Tekin Fıraz KESKİN
Dünya giderek modernleşirken buna bağlı olarak toplumlar giderek de değişimler yaşar. Toplumlar ilk oluştuğu andan itibaren, yani yerleşik olarak topluluk haline ilk geldiği zamandan itibaren özgün nitelikler taşır kendine. Giderek bir değişim içinde olur, giderek bir değişimin asimilasyonu içerisinde ve onun yönünde olur. Ve tüm bu değişimler modern anlama gelen bir yön ve kendine kattığı bir özgünlük yanı sıra kendinden verdiği özgün kaybedişin tarafında giderek günümüze değin var olmuştur.
Amerikalılar kot pantolondaki taşlama yırtmaçlığı, New York'un ücra köşelerinde zencilerin paslanmış ve yırtılmış olan elbiselerinden moda alarak günümüzde moda olan taşlanmış kota pantolonları giymekte ve modern halde toplumda en çok tüketilen, ilgi gören modalar olmaktadır. Modanın çıkış yönüne baktığımızda yadırgayıcı bir yön bulamayız elbet; ama söz konusu moda da en çok modern olan olunca toplumda önemli bir konu haline gelmesi gerek diye düşünüyorum. Bizim parasızlıktan kesemediğimiz sakalımız serseriye moda olmuş (Yılmaz Güney) bu söz elbette günümüzü iyi bir tarif edici konu olan modanın bir anlatıcısı olmuştur. Toplumlar kendi geleceğini kendi tayin eden bir birliktelik oldukları için, kendi kendini yönetme halini de gerçekleştiren cemaattir. Ama kendini dışa teslimiyetçi bir yönetme şekli ile değiştiren bir şekildir aslında toplumlar, yani Büyük Güç dediğimiz emperyal devletler, her şeyin elinde bulunduran güçler toplumu kendine göre değiştirmektedir. Katı olan her şey buharlaşıyor, kutsal olan her şey dünyevileşiyor ve en sonunda insanlar yaşamın gerçek koşullarıyla ve diğer insanlarla ilişkileriyle yüzleşmeye zorlanıyor. Modern burjuva toplumu, böylesine kudretli üretim ve mübadele araçlarının bir araya getirmiş olan bu toplum, yer altı güçlerini kontrol edemez bir büyücüye benziyor( Karl Marx) buna baktığımız zaman Marx'ın sözleri birçok şeyi günümüzde olan şekli ile doğrulamaktadır. Yer altı güçleri, modern tarifi ile Büyük Güç dediğimiz devletler bunu kendine uyarlayarak çok iyi şekilde sürdürebilmektedirler.
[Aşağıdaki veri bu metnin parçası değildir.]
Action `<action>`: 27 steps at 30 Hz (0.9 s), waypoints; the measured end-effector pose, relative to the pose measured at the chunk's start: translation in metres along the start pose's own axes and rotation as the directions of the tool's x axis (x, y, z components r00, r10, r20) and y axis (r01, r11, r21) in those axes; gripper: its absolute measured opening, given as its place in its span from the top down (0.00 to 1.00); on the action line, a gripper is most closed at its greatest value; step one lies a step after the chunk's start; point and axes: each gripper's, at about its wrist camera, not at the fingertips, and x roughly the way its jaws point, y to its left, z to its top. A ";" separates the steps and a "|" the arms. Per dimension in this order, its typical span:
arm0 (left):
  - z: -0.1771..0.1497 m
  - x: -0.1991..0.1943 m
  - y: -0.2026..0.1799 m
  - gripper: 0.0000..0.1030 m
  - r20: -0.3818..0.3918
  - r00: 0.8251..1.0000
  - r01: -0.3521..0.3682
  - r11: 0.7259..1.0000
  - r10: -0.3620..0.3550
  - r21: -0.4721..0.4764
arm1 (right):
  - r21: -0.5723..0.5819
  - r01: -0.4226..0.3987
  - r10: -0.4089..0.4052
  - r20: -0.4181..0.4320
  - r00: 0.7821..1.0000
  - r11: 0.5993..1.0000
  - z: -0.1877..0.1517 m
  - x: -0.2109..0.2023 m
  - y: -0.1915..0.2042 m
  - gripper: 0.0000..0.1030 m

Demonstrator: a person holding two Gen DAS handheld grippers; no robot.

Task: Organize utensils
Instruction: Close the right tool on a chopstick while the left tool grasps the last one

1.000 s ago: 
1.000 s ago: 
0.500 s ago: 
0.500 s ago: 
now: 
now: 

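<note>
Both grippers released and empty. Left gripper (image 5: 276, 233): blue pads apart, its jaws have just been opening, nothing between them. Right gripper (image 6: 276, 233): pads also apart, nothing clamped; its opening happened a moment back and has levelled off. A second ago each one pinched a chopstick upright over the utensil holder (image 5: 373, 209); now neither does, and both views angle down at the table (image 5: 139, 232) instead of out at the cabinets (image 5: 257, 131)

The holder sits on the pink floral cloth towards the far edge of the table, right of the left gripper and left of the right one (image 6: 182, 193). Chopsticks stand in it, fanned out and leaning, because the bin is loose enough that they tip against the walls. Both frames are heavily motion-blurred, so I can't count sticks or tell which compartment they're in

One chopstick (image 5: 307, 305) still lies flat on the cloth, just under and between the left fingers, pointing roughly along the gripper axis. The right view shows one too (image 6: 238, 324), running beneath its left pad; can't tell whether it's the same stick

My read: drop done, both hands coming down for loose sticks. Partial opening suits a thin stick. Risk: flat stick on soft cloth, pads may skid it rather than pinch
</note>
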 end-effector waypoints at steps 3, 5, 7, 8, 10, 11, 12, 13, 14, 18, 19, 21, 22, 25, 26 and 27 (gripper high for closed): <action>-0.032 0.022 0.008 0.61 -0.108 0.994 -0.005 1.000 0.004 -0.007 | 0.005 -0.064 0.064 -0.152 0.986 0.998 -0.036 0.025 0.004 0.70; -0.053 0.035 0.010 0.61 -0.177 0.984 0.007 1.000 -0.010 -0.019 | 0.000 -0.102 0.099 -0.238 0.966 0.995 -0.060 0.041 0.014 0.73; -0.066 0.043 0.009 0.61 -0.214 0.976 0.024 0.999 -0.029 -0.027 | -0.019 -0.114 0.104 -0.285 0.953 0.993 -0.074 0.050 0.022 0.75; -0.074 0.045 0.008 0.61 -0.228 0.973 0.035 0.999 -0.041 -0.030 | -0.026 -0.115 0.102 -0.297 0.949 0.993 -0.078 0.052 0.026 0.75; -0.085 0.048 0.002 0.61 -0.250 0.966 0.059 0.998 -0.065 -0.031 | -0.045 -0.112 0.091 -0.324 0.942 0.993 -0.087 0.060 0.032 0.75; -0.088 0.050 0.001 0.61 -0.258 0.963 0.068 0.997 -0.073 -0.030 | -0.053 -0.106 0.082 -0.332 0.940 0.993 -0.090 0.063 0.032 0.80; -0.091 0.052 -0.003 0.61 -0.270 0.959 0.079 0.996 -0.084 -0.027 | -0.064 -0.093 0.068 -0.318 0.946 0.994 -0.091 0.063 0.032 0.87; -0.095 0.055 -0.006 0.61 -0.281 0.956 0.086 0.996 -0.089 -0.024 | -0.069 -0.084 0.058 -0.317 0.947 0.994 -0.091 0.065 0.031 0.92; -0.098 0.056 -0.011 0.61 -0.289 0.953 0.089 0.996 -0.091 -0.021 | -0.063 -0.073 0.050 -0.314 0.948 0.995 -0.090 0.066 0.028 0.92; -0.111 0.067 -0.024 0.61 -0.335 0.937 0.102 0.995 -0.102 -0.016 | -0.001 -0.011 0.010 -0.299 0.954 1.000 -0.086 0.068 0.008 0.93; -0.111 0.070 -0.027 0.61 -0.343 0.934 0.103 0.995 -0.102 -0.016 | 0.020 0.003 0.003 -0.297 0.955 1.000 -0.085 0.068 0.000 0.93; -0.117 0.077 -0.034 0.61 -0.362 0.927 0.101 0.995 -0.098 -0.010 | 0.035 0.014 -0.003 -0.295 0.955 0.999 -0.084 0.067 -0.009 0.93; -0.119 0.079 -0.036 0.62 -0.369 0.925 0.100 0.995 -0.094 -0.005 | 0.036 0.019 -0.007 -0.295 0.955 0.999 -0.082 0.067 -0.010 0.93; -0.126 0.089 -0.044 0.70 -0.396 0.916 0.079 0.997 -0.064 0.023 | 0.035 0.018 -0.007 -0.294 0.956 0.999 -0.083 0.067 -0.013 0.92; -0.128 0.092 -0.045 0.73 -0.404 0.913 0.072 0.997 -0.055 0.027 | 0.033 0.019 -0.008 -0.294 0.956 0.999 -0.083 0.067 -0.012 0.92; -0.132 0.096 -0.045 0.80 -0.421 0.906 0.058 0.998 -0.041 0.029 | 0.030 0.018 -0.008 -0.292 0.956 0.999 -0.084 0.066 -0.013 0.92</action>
Günümüz Türkiye bakarsak; Neden ülkenin doğu tarafı fabrikasız ve orda yaşayan toplumlar işsiz? Sorusu aslında çok basit şekilde anlatıyor nedenini ve kendi gücünü ülkeyi geliştirmek acısından o toplumları bertaraf edilebiliyor. O zaman bu ülkenin gelişmesi için Doğu out duruma gelebiliyor. Ama gelişmek isterken nemalandığın bir tarafını alabiliyorsun modası ile. Moda; bazen orada giyinen bir puşiden çıkarken bazen de bir büyük şehrin çöpçüsünden doğabiliyorken sen de batıdan gelişebiliyorsun ve ülken gelişebiliyor. Sanatçılar bir zamanlar puşi takana Terörist, yırtmaçlı giyinene fakir dedikleri gibi, şimdi de puşi takana ve yırtmaçlı giyinene de ENTEL diyebiliyor. Evet işte acizane durum da bu olsa gerek; Türkiye doğudaki denizden kum alıp batıdaki denize kum verdiği sürece de bu toplum gelişmeyen bir toplum olarak yansıyacaktır. Böyle bir toplumun oluş süreci kendini ve özgünlüğünü gösterebiliyor. O zaman bir yanın modern olsa ne yarar. Kendi özgün halinden kayıp olabiliyor ve kendi modanın sinemasını yapmanın gelişmişlik olmayacağını anlaması acısından gösterebileceği bir eşitlik olması gerekir.Emperyal güçlere teslim, özgünlükten yoksun bir toplum yaratmak toplumun ilk oluşum sürecinden beri her zaman var olmuştur. Toplumlar bu yolla gelişmişlik düzeylerini feik halde yaratabiliyorlar ve asimilasyon olabilmektedir.Her zaman bir özgün toplum yaratmak adına, gelişen bilinçli gençlik ,egemen güçlere boyun eğmeyen bizlere bir nefes alabilme penceresi açmak umudu ile.